I would like to ask you for help concerning opportunities in selling NX FLOW and NX THERMAL SOLVER.
It is about calculation of a boiler with preheating steam.
The situation is a combination of Thermal and Flow. There are 2 flowing media:
Combustion fumes with given flow velocity (mass flow) and temperature. Escaping freely into the surrounding environment.
Steam that is preheated through a steel pipe from combustion fumes .We know the mass flow of steam which is the same at the outlet as at the inlet, the initial temperature of the steam and the initial pressure. We want to know the pressure at the outlet – so we can determine the pressure loss and the temperature.
Principle: Combustion fumes in the boiler heat steam through the steel pipe. Change of temperature causes change of volume and velocity of the steam. Mass flow remains the same. Velocity , pressure and temperature at the outlet will change.
Problem: Solver does not enable to enter initialpressure(InitialPressureCondition). We enter the initial pressure of 86 bar, but results of pressure are still calculated from values of atmospheric pressure and the ambient conditions.
Question: How to enter the initial pressure in the pipeline correctly?? It is possible to enter that such high pressure (86bar) into the ATM P?
I got good result of temperature.
Some result of velocity, it can be bad, becose it depend on pressure.
Result of pressure, out of range enterd pressure (86bars).
Have somebody some advice with using and defining Initial pressure condition???

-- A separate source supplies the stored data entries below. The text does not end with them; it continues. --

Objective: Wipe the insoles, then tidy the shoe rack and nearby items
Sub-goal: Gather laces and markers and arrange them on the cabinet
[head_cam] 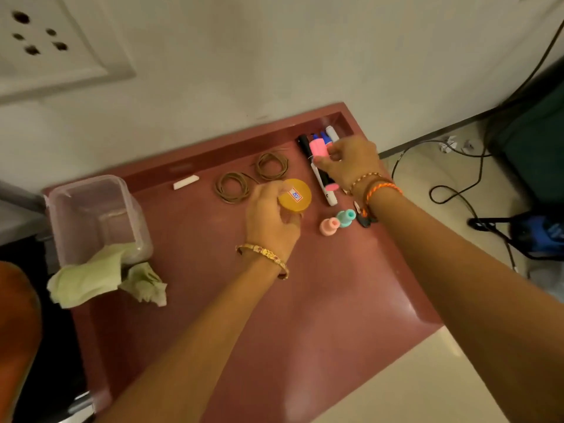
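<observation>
Here, yellow lid (pixel 295 195) in left hand (pixel 270 218), pink spool (pixel 319 147) in right hand (pixel 351 164)

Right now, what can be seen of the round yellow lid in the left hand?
The yellow lid is a flat, round disc that looks like plastic, with a small white sticker bearing blue print and a red border. The left hand grips it by its near-left edge, fingers curled round the rim, and holds it tilted so the top faces the camera. It sits over the maroon tray, beside the brown cord coils. Whether it touches the tray cannot be told.
</observation>
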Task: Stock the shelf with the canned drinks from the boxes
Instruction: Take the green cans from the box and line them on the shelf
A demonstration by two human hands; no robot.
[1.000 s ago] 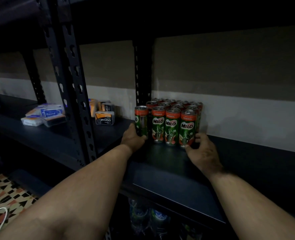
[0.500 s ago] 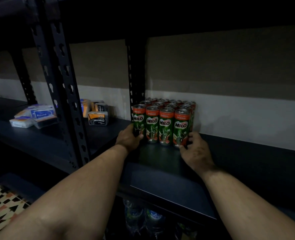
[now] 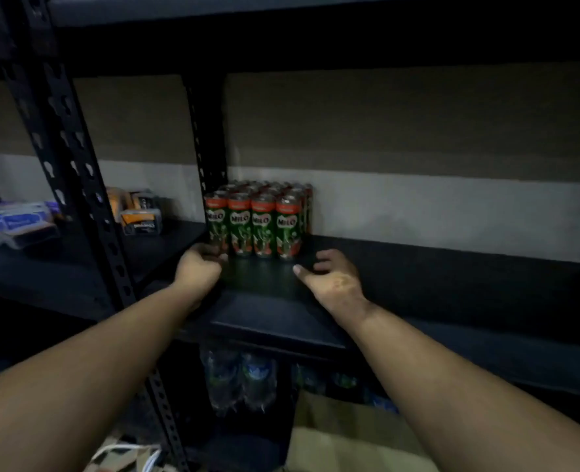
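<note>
The right hand has come off the Milo cans, fingers loosely spread just beside them; the left hand curls at the front-left can's base, cans upright on the shelf against the wall

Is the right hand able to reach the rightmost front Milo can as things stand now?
Probably yes. The right hand rests open on the shelf, just in front of and right of that can, and nothing lies between them.
</note>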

Thank's in advance for each reply.
CAE product manager
AXIOM TECH - Czech republic
Solved! Go to Solution.
Hello Tomas: As I understand it, right now the tube flow is seeing basically ambient pressure. To obtain a realistic tube pressure you will need to work with the "opening" definition at the tube outlet. Right now you are probably defaulting to ambient for "external conditions". Instead, define an "external pressure" for the opening. If you do not know the pressure there but instead know the pressure at the inlet, then switch the "opening" and inlet flow around so you are now defining an outlet flow at the pipe exit, and external pressure at the pipe inlet.
I might also comment that if the pipe has a significant view of the combustion flames, radiation heat transfer to the pipe will be important too.
Yes. It really helped. Switch the "opening" to inlet flow.
Thank you Carl.
Radiation: The real problem is that thera are 1000s of small tubes with helix ribbing.
Have anyone an idea how to mesh? Look at the pictures bellow.
Cut of the boiler.
Detail of 2 small pipes.
Is it some chance to do it with 1D flow.??
Supress ribbing and recalculete it with heat transfer coefficient.???
Thanks for your tips.
Hi Tomas: This is a perfect application for NX Advanced Thermal Duct Flow. These are 1D "pipe" elements that do a good job of calculating heat transfer and pressure drop without all the overhead of running full 3D. The convection thermal coupling will let you provide the interior HTC, or the software can calculate a smooth wall HTC and you can provide a multiplier for the helical nature of the surface. There's a good tutorial in the Advanced Thermal class materials.